Forty years ago, a McDonald’s opened near Rome’s treasured Spanish Steps.
Local people were none too happy. Instead of fanfare, the fast-food outpost received swift backlash against the global cultural homogenization it represented.
The tumult gave birth to the Slow Food Movement, a grassroots campaign to defend and promote regional heritage, culinary traditions, and a less frenetic pace of life. Since then, “slow food” has become part of a global lexicon whose principles have spread around the world.
In the U.S., nowhere has the movement’s focus on local, seasonal, farm-to-fork food been more profoundly embraced than in Northern California. So, when Slow Food International began to think about a second location for its legendary festival Terra Madre, which is held annually in Turin, Italy, they naturally gravitated toward the region.

Though multiple cities vied to host the event, they chose Sacramento for the honor.
“We grow so much of the nation’s agriculture,” says Mike Testa, president and CEO of Visit Sacramento. “There are 165 commodities coming out of this region, 1.5 million acres of farmland; we produce 85% of the nation’s caviar… There’s a real opportunity to educate people in this country about what is a way of life in Europe.”
It didn’t hurt that Sacramento had already been the site of the Farm-to-Fork Festival, a celebration attracting 100,000 people a year with the same concepts driving the Slow Food Movement.
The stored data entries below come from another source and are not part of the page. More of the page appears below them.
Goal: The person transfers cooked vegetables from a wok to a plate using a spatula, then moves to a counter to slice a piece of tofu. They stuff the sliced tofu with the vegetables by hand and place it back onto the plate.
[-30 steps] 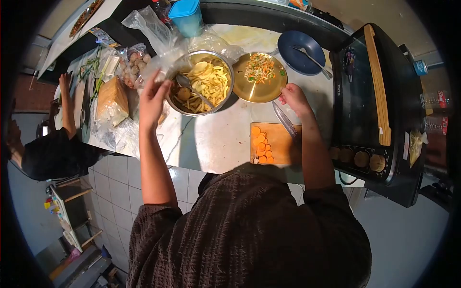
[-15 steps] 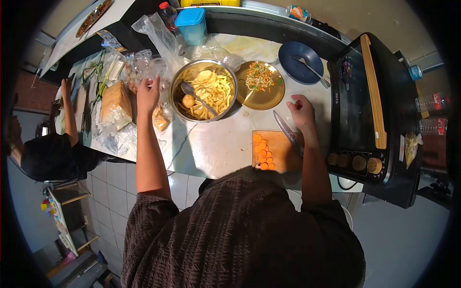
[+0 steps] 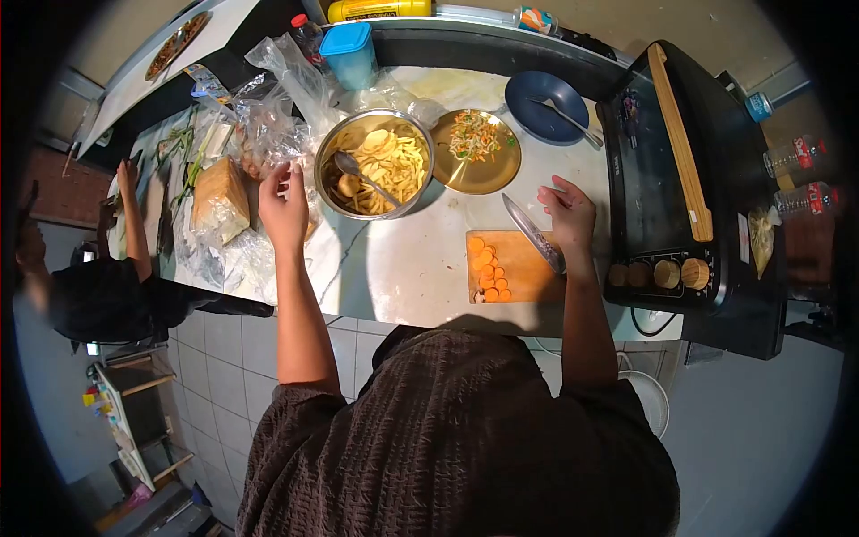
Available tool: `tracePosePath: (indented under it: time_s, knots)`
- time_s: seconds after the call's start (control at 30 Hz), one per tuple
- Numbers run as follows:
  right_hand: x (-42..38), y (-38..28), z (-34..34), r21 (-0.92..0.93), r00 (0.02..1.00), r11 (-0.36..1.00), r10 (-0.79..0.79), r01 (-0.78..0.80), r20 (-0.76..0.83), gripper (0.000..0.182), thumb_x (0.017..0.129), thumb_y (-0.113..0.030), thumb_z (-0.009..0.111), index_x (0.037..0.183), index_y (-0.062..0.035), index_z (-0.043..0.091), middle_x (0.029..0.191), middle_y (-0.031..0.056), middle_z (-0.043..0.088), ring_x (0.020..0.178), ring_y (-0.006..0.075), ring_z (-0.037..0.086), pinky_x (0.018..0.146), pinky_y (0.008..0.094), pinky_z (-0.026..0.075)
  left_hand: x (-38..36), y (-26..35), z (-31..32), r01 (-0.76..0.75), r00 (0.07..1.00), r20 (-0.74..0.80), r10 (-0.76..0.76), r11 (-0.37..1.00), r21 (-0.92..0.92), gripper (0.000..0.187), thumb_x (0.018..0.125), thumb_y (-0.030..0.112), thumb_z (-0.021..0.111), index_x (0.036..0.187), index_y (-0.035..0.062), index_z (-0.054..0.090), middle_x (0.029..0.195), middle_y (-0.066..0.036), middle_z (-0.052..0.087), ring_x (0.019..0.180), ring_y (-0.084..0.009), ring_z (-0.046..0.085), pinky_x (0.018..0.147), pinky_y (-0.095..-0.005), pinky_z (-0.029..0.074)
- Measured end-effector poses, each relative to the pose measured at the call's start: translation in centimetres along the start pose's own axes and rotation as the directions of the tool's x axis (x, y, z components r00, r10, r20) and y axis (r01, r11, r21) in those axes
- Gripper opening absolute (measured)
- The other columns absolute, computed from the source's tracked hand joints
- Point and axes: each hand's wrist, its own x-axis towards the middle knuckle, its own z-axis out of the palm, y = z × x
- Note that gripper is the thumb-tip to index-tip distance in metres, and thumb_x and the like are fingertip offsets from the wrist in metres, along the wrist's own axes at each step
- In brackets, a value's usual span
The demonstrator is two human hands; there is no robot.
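Note:
My left hand (image 3: pixel 284 210) is raised beside the metal bowl (image 3: pixel 324 183), fingers apart and holding nothing. Cut potato strips and slices (image 3: pixel 398 166) fill that bowl, along with a whole potato (image 3: pixel 347 185) and a large spoon (image 3: pixel 349 164). Just right of the knife (image 3: pixel 528 225), my right hand (image 3: pixel 571 215) hovers with loosely spread fingers and nothing in its grasp. The knife lies with its handle end over the wooden cutting board (image 3: pixel 528 273). Round carrot slices (image 3: pixel 488 264) are on the board's left part.
A gold plate (image 3: pixel 479 179) bears shredded vegetables; behind it is a dark blue plate (image 3: pixel 532 94) with a fork. A black oven (image 3: pixel 662 170) stands at right. Bread (image 3: pixel 221 197) and plastic bags (image 3: pixel 277 125) crowd the left. Another person (image 3: pixel 98 295) works at far left.
My left hand has come slightly right and lower, its fingers looser. My right hand's fingers have spread a little. The view has shifted slightly; the knife and carrot slices stay on the board.

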Motion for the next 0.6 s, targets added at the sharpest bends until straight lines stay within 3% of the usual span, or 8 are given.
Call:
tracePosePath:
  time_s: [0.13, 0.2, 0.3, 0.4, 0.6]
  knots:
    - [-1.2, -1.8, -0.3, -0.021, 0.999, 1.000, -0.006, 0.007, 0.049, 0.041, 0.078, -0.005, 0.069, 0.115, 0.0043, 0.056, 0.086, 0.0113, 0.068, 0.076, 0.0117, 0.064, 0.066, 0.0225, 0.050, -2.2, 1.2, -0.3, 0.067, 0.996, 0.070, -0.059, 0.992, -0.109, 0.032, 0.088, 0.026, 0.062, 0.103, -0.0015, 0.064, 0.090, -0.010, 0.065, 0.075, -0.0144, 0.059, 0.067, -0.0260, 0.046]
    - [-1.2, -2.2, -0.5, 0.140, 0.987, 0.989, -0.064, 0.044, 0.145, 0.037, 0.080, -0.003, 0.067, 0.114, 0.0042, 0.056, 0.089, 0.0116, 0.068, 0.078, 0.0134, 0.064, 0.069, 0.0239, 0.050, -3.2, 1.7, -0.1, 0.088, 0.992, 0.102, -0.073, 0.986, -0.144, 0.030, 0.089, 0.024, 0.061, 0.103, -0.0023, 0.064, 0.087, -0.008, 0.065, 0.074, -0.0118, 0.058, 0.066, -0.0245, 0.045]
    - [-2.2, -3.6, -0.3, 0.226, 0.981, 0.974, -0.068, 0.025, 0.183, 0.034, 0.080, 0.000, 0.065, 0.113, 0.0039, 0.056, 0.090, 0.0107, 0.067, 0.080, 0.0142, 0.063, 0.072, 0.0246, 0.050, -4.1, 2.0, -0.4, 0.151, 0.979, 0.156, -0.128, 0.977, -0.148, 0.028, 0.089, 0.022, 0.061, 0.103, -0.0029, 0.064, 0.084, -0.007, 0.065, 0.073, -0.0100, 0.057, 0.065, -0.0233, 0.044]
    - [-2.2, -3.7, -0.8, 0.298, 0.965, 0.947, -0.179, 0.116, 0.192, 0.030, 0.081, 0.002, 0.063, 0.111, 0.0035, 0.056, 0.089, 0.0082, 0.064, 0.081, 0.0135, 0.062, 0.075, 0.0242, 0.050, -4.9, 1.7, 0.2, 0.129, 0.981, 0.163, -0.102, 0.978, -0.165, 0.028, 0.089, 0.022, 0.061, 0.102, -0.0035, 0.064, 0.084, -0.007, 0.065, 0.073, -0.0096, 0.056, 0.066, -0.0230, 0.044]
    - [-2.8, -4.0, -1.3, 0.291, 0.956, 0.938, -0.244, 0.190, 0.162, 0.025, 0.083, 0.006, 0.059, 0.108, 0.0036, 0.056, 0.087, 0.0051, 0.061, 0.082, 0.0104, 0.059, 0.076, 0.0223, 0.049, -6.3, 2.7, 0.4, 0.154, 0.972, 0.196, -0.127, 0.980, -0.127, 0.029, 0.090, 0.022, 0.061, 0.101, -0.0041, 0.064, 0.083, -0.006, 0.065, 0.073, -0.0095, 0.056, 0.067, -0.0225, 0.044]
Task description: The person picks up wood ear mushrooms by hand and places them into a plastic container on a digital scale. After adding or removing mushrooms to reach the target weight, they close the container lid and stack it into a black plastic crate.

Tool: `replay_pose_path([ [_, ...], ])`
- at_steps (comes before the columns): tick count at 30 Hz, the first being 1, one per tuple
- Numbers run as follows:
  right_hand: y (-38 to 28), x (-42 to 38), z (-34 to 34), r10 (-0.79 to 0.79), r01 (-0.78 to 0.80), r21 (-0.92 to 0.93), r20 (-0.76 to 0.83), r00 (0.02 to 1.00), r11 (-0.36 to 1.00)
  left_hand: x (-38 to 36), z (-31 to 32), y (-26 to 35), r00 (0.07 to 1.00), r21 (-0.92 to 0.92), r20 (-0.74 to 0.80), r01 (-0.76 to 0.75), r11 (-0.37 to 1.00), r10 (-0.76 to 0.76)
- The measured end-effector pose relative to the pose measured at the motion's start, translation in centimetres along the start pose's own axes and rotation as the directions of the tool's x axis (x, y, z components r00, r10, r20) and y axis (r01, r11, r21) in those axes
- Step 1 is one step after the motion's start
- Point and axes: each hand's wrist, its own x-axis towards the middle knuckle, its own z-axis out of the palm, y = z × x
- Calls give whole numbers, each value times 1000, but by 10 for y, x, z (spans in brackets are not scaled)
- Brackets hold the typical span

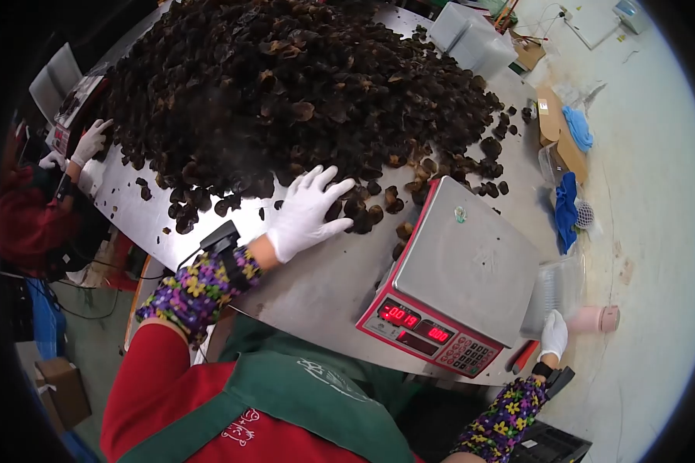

This year, Farm-to-Fork will be the street party that welcomes visitors to the Terra Madre Americas inside the city’s convention center, September 26-28. Both the indoor and outdoor festivities are free.
The three-day event will be chock-full of celebrity chef demonstrations, educational panels, and, of course, food. California’s tribal communities will have a big presence—organizers have partnered with 105 of them—as will UC Davis, the country’s top agriculture school.

“You get Alice Waters and Jeremiah Tower in the same room, and that’s an interesting conversation,” says Testa. “Sean Sherman, coming from Minneapolis and a Native American standpoint, adds to that conversation.”
An impressive lineup of bands—names like The War on Drugs, Spoon, Passion Pit, and Big Head Todd and the Monsters that could easily hold their own at a festival solely for music—will form the soundtrack for Terra Madre Americas. As with the rest of the weekend’s goings-on, not one of their performances will cost a dime to see.
The concert element is one of the biggest differences between Sacramento’s Slow Food festival and the original in Turin. Another is, simply, geography. Since it’s primarily Europeans who have traditionally attended the event, “the idea behind Terra Madre Americas is to capture this portion of the globe, to spread that message across the world,” says Testa. “It’s hosted in America; it has to have an American twist.”
While in Turin the festival sparks activations at bars and restaurants across the city after hours, Testa says Sacramento’s business community may not be quite as all-in this September. But with an agreement to rotate the annual festival between the two cities for the next decade (Turin in even years, Sacramento in odd), they’re likely to catch on by the time Terra Madre Americas returns in 2027.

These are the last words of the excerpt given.